Ces obligations liturgiques étaient accompagnées du travail manuel (1) et de la lectio divina (2), principale forme de dévotion cistercienne à côté de la prière à l'office (3) et de la prière personnelle (4)  En été le travail manuel occupait les moines plus longtemps (près de six heures), en raison de l'allongement des jours et de l'augmentation des travaux agricoles qu'il fallait effectuer pour subvenir aux besoins de l'abbaye. En hiver, les nuits étant plus longues (près de neuf heures), les moines dormaient plus longtemps et consacraient moins de temps au travail. Ainsi les moines ne prenaient qu'un repas (au lieu de deux l'été) et disposaient de longues périodes de lecture, en particulier environ quatre heures et demie entre matines et laudes.

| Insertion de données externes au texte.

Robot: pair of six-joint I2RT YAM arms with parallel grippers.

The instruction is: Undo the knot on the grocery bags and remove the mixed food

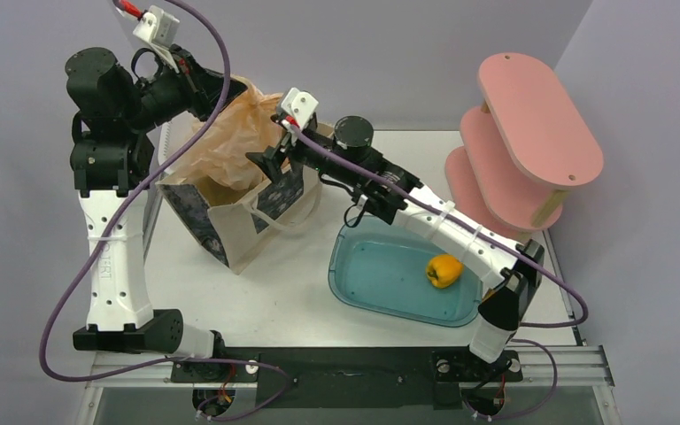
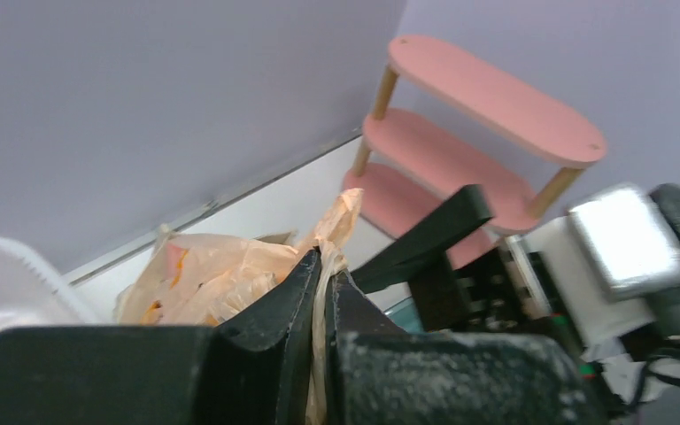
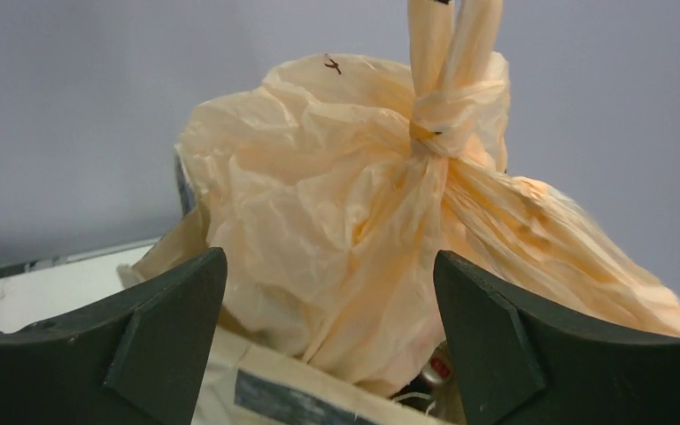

La célébration des heures canoniales était au coeur de l'opus Dei, soit sept durant les sept heures diurnes : laudes, prime, tierce, sexte, none, vêpres et complies, lesquelles sont complétées traditionnellement par un office de nuit appelé soit vigiles, matines ou nocturnes.

 

Les frères convers suivaient un horaire assez différent. Ils se levaient après que les moines aient fini l'office de nuit et consacraient une grande partie de leur journée aux activités manuelles, récitant les offices sur leur lieu de travail. Le dimanche et les jours fériés, leur emploi du temps était plus proche de celui des moines.

 
     
 
 

(1) Le travail est une dimension importante de la vie monastique cistercienne. Il est inhérent à la condition du moine comme à celle de tout homme qui doit travailler pour subsister. Il est par ailleurs collaboration à l'oeuvre de la création et aussi un facteur d'équilibre dans la vie quotidienne. Les industries développées par les Cisterciens sont assez étonnantes et sont souvent le fruit du hasard ou des circonstances historiques. Certains monastères investissent dans des productions très contemporaines : électrolyse à Acey, photocomposition à La Melleray. Certaines communautés de la famille cistercienne se livrent à des activités éducatives, comme les Bernardines, ou à des activités apostoliques, thérapeutiques ou d'enseignement comme dans certaines communautés de l'Ordre de Cîteaux. Le travail a une dimension spirituelle, car, pendant le travail, les moines continuent à prier. Enfin, le travail en commun aide la communauté à grandir dans la fraternité.

 

(2) C'est une lecture en silence, lente, méditée, priée d'un texte de la Bible ou d'un passage d'un Père de l'Eglise. Elle se pratique souvent ensemble, parfois dans la chambre et cela une ou plusieurs fois par jour. Ce n'est pas une recherche intellectuelle, c'est une lecture qui doit toucher le coeur. Dans la tradition cistercienne, à la suite de saint Bernard et de saint Aelred, on aime donner une note affective à la prière.

 

(3)L'office c'est la prière officielle de l'Eglise. Il permet, à qui le désire, de prier en communion avec le reste de l'Eglise. Sept fois par jour la communauté se réunit pour prier. L'office comprend des psaumes, des hymnes, la lecture ou l'écoute de la Parole de Dieu, une prière d'intercession. L'eucharistie est au coeur de la journée et l'office en est le rayonnement. Dans l'ensemble, l'office cistercien essaie d'être authentique, simple et sobre. La polyphonie (le chant àplusieurs voix) y est peu pratiquéet les mélodies sont faciles à suivre. De même il n'y a pas de fioritures dans l'accompagnement à l'orgue.

 

(4) Cette forme de prière silencieuse peut surgir à n'importe quel moment de la journée, il n'y a pas de lieu ou d'horaires fixes. Fréquemment un moine "attrape" un mot, une phrase de l'office ou tout simplement reprend le texte de l'évangile du jour et cette Parole de Dieu nourrit sa prière pendant la journée. Ainsi, le moine tend vers la prière continuelle.